Exercise description: All lines with the word "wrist" are to be found and copied from the listing.

Provided data:
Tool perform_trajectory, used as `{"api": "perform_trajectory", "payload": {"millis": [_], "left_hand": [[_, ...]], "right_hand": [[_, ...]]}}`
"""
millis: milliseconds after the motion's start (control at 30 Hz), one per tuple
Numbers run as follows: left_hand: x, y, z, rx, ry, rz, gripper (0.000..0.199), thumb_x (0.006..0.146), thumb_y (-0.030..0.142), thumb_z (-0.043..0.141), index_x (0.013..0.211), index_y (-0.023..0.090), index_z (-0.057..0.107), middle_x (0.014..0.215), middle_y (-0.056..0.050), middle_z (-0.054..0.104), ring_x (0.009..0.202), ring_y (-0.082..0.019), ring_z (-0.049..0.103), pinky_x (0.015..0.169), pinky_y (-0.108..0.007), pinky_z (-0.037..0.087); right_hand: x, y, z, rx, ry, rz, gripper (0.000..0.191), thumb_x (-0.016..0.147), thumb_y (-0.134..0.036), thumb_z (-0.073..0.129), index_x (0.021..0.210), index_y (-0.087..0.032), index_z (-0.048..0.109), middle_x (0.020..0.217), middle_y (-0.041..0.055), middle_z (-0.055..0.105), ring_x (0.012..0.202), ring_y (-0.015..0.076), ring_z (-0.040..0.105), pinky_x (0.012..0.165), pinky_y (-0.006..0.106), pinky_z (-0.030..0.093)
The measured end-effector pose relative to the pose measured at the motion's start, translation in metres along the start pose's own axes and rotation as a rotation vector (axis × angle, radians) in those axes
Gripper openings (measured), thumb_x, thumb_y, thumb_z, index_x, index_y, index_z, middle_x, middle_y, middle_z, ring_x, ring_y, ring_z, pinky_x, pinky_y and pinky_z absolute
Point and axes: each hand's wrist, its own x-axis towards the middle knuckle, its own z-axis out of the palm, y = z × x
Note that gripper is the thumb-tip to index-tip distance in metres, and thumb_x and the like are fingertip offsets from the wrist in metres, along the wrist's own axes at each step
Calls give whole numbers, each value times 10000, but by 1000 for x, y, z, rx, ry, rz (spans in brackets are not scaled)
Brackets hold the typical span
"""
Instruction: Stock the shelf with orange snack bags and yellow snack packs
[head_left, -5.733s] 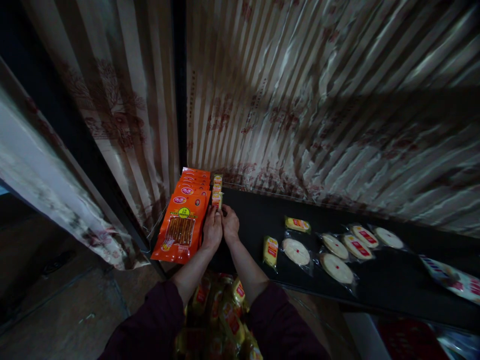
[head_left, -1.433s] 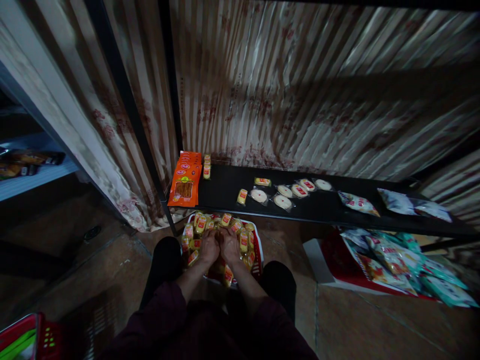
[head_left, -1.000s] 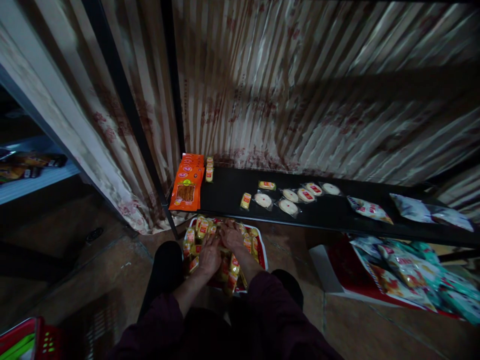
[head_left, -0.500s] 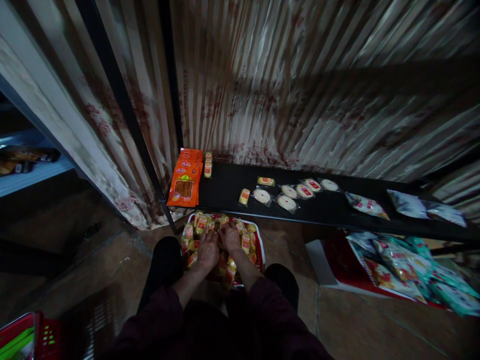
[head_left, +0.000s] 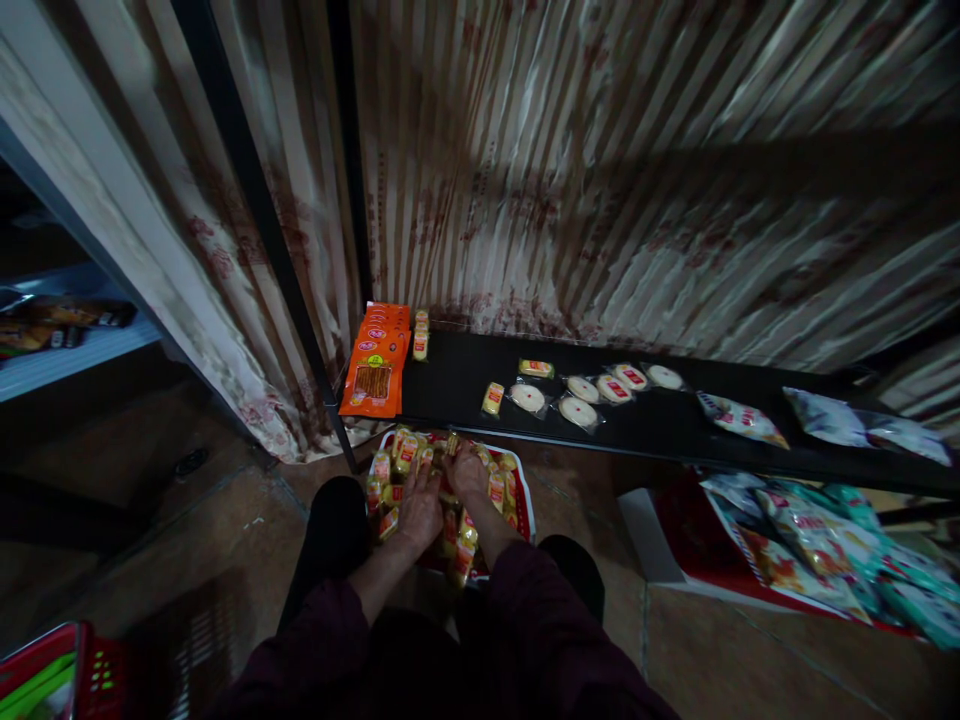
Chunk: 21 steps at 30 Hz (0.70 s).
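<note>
A red basket with a white rim (head_left: 531,515) stands on the floor between my knees, full of small yellow wrapped snack cakes (head_left: 407,452). My left hand (head_left: 421,510) rests over the cakes in the basket's middle, fingers stretched forward; one cake lies at its fingertips. Beside it, my right hand (head_left: 468,474) reaches in with bent fingers, and a wrapped cake stands up at its fingertips, seemingly gripped. The undersides of both hands are hidden. On the shelf beyond the basket, a yellow wrapped cake (head_left: 493,399) and another one (head_left: 536,369) lie apart.
A low black shelf (head_left: 457,385) runs across, bearing orange snack packets (head_left: 373,385), a short row of yellow cakes (head_left: 421,345), round white wrapped pastries (head_left: 578,411) and several bags (head_left: 742,418). An open box (head_left: 652,540) of bagged snacks sits at right. A red basket (head_left: 97,670) stands lower left.
My right hand has shifted slightly, and a wrapped cake now shows more plainly at its fingertips. My left hand stays over the cakes. The whole view has shifted a little.
</note>
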Motion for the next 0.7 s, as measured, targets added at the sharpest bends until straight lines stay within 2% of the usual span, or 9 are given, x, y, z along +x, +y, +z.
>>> {"api": "perform_trajectory", "payload": {"millis": [300,500,700], "left_hand": [[4,-4,7,-8,0,-10,527,746,48,413,1256,77,543,1440,-153,433,1420,-251,229,1178,-437,198],[3,-4,6,32,-4,4,517,770,74,401,1267,70,543,1394,-152,490,1417,-246,236,1172,-436,209],[3,0,1,21,-12,-13,525,744,72,416,1250,39,553,1406,-175,467,1427,-260,199,1170,-419,205]], "right_hand": [[0,-9,-3,90,23,73,330,894,-346,575,1180,-184,552,1203,84,570,1029,205,592,859,393,516],[-8,-2,-4,167,92,99,339,898,-354,564,1186,-175,547,1201,81,571,1020,208,594,856,409,519],[-5,4,0,246,156,110,349,891,-356,576,1177,-156,554,1197,91,572,1022,214,593,860,402,517]]}}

Task solution:
Point and axes: each hand's wrist, its own x-axis towards the middle knuckle, its own z-axis out of the palm, y = z × x
Note that gripper is the thumb-tip to index-tip distance in metres, and thumb_x and the like are fingertip offsets from the wrist in metres, along the wrist's own axes at each step

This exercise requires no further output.